Reporter : Dance Henukh
Rote Ndao.sulutnews.com – Tugas utama Disdukcapil adalah mencatat peristiwa kependudukan penting guna menjamin status hukum warga. Namun, kinerja Disdukcapil Rote Ndao kini disorot tajam karena dugaan penerbitan dokumen palsu.

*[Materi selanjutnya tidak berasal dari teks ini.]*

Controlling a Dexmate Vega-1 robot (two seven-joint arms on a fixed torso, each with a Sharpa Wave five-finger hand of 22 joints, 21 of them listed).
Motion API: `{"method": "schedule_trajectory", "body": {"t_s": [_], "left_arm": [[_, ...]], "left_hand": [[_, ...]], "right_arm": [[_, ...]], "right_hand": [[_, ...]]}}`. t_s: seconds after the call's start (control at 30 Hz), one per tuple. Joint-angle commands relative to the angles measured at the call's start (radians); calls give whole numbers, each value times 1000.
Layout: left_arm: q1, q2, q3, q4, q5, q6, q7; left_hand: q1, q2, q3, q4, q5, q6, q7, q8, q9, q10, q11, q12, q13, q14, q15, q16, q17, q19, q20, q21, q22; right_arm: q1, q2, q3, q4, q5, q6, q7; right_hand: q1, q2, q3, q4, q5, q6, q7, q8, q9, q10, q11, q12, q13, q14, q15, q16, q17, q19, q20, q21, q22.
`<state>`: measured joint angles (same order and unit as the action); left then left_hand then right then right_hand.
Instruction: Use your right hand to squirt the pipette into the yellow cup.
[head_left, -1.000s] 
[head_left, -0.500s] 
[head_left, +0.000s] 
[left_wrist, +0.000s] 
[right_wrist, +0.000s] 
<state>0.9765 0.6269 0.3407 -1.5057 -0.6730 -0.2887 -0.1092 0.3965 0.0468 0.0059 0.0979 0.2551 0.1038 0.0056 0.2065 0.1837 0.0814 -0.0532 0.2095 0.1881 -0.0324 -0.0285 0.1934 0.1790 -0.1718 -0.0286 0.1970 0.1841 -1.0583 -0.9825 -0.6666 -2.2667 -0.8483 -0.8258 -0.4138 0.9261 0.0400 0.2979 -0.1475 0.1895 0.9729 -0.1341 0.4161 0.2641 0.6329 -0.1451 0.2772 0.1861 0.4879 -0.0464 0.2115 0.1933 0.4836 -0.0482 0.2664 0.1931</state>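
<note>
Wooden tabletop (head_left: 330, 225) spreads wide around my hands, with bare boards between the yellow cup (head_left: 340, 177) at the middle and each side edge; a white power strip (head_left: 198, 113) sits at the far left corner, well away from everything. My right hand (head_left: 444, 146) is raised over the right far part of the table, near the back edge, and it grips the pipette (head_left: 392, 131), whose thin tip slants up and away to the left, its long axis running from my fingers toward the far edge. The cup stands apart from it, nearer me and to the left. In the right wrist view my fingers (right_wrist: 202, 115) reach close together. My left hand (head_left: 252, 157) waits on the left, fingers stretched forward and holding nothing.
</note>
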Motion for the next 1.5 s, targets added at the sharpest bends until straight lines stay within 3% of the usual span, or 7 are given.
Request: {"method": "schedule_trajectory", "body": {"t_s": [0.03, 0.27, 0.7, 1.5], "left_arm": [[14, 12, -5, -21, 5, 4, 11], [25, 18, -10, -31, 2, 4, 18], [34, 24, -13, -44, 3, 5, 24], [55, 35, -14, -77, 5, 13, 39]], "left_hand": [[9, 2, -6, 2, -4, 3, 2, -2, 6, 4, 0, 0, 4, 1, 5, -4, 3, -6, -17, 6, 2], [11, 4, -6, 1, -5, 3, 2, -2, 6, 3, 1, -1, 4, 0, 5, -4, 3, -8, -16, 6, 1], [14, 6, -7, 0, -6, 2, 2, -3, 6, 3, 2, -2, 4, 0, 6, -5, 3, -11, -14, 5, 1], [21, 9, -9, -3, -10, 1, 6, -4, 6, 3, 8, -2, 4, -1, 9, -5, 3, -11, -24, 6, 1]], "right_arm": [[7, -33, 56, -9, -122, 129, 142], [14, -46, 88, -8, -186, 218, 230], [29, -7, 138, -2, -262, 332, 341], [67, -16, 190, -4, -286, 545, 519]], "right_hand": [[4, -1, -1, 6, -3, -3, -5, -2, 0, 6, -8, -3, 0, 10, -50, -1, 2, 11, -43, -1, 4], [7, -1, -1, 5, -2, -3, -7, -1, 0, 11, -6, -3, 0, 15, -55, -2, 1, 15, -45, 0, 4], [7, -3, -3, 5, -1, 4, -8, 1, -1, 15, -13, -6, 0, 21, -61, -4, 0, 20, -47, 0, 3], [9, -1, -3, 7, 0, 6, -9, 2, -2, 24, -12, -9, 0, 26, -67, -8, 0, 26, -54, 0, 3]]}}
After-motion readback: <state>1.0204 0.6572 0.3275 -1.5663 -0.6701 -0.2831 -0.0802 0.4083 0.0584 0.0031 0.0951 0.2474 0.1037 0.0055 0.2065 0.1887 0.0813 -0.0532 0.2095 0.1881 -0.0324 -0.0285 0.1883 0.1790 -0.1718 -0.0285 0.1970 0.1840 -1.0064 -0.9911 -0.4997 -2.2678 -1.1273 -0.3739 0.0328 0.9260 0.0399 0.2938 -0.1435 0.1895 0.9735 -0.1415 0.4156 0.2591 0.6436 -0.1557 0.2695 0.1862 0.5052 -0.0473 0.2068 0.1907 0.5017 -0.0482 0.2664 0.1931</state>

Prof. Ir. Yusuf Leonard Henuk, Ph.D., CPL., CPT, pimpinan ATKI & PARTNERS Jakarta, meminta pembatalan dokumen tidak sah tersebut. Beliau memberikan bantuan hukum gratis kepada dua warga Desa Nggelodae, Kecamatan Rote Selatan, pendukung setia pasangan calon Ita–Esa.
Ada dua kasus utama:
1. Arnoldus Sinlae: Korban penyerobotan tanah oleh Erna Koanak-Sinlae, yang diduga menggunakan dokumen administrasi tidak sah.
2. Ekarmus Liu: Menuntut pembatalan sertifikat kematian atas nama Selfince Bako. Faktanya, Selfince masih hidup dan telah menikah ulang di Kolbano, TTS, namun dicatat meninggal dunia di dokumen resmi Rote Ndao.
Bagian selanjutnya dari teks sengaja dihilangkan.